How do you reap the benefits of outside accountability without sabotaging your efforts?

1. Know that your mind frequently mistakes talking for doing.

Discussing how you bought running shoes, joined a gym and created a diet plan is different from becoming a marathon runner. Talking about how you will churn out 1,000 words each day is different from writing your book.

Don’t get so caught up in the social gratification of talking about what you will do that you neglect to do it. Sivers notes that if you do tell someone about your intention, state it as dissatisfaction (“I need to train five times a week for this marathon, so if I don’t, call me on it!), instead of as a satisfaction (“I’m going to run the marathon!”).

2. Do not confuse accountability with judgment.

Share your plans with family, friends, colleagues, mentors and coaches who you trust. Encourage them to ask you about your progress and give them permission to hold you accountable.

Decide whether you will discuss your goals daily, weekly, monthly, quarterly or yearly.

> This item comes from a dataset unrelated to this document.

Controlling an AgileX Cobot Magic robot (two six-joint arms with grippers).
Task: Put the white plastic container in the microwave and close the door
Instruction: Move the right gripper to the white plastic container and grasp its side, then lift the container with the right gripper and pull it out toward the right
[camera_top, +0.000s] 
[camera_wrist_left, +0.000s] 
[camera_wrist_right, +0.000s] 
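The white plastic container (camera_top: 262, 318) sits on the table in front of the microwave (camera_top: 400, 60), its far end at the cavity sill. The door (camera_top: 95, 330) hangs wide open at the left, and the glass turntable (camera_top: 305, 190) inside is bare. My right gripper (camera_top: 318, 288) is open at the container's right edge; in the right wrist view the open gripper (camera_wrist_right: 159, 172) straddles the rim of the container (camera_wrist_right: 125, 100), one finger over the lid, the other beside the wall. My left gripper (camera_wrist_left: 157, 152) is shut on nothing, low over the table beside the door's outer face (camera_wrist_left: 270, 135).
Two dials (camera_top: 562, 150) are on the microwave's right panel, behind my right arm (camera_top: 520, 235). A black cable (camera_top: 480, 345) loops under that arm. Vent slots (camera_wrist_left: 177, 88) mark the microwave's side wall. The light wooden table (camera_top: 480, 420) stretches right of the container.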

Regardless of the frequency, it helps to have a set date for when you will reveal your progress.

Choose people who will tell you when you are off track, but won’t judge you for it. You value their opinion and you appreciate the high standard they set for you. But they don’t beat you down or infuse negative energy if you’re struggling.

3. Practice good timing.

Tell your trusted circle about your goal only when you are truly interested in achieving it. If you lack commitment, getting cajoled by others will have little effect. Accountability can start to backfire if it feels like you’re being nagged or forced to do something that’s really not right for you.

Typically, going public on Facebook and Twitter or on your blog and website is not ideal if you’re still deciding what you want. Such online forums can be good for sharing ideas, getting feedback, and generating solutions.

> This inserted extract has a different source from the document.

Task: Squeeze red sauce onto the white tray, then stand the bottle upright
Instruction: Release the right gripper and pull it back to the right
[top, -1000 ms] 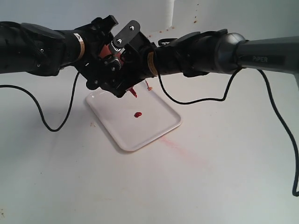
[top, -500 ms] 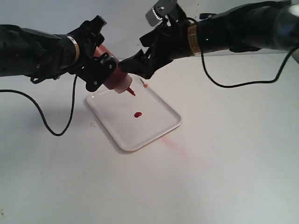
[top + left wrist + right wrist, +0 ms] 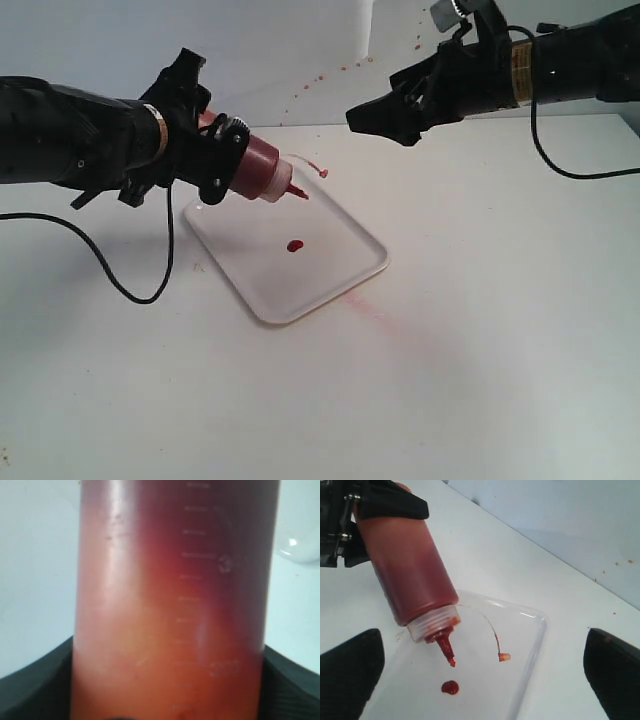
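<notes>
A faint pink smear on the counter lies just beside the near right edge of the white tray, which carries one small blob of red sauce. Over the tray's far left part the left hand pinches the bottle, tilted nozzle-down toward the right, its small cap dangling on a strap. Farther back and right, the right hand hangs spread wide, well apart from the bottle.

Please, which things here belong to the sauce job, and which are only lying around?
Job: bottle, held tilted by the left gripper; white tray; red sauce blob on it.
Lying about: black cable on the table; red smear beside the tray; red specks on the wall.
</notes>
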Controlling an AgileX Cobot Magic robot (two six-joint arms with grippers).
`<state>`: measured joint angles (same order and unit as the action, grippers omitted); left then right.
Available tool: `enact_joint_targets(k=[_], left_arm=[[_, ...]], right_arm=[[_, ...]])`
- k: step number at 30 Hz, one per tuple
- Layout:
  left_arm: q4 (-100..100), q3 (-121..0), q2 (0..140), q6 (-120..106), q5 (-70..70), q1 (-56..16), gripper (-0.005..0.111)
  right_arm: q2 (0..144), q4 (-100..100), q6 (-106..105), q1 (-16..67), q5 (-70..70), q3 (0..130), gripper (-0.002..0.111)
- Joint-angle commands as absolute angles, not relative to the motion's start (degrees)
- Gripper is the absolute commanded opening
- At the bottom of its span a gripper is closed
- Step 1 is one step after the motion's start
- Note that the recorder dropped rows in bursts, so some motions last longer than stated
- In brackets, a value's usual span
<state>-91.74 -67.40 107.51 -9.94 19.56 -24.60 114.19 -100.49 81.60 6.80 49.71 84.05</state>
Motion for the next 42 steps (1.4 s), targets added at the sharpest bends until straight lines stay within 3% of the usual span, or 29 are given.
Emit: enact_joint_targets(k=[1, 17, 30, 39, 42], left_arm=[[-91.77, -67.43, 106.65, -1.49, 20.79, -24.57, 0.000], [-92.16, -62.54, 104.61, 18.98, 16.85, -24.57, 0.000], [-92.23, -59.35, 98.44, 27.09, 9.86, -18.89, 0.000], [-91.69, -59.35, 95.68, 30.29, -0.37, -15.90, 0.000], [-91.69, -59.35, 94.89, 30.41, -2.43, -15.90, 0.000]], right_arm=[[113.45, -99.95, 82.94, 5.17, 50.35, 83.78, 0.105], [116.48, -99.95, 85.06, 5.29, 52.68, 83.78, 0.105], [118.88, -99.95, 86.58, 5.17, 61.11, 83.78, 0.105], [126.83, -99.95, 86.50, 9.15, 65.35, 83.78, 0.105], [130.02, -90.02, 81.95, 11.39, 66.66, 83.78, 0.105]])
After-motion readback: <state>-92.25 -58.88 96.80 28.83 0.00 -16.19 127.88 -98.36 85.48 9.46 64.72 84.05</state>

But before you go public with your goals, make a specific plan and commit to follow through. If you have the interest and the commitment, social pressure can give you the extra boost you need.

4. Get specific with your intentions.

Don’t just state what you want to do. Say when, where and how you will do it. Create actionable, discrete steps. Without a good roadmap and the right tools to get you where you want to be, you could wander off course, lose traction, or perish from the elements.

* * *

Putting yourself out there carries risks, such as being criticized or getting your ideas stolen. But your trusted circle will help you bare the brunt of judgment. And it’s hard for thieves to break down your ideas into actionable steps and actually execute them. Outside accountability often boosts your perseverance, follow-through and focus.

What’s your approach to achieving your big goals? Do you tell or don’t tell? Does it depend on the goal? Experiment and see what works better for you.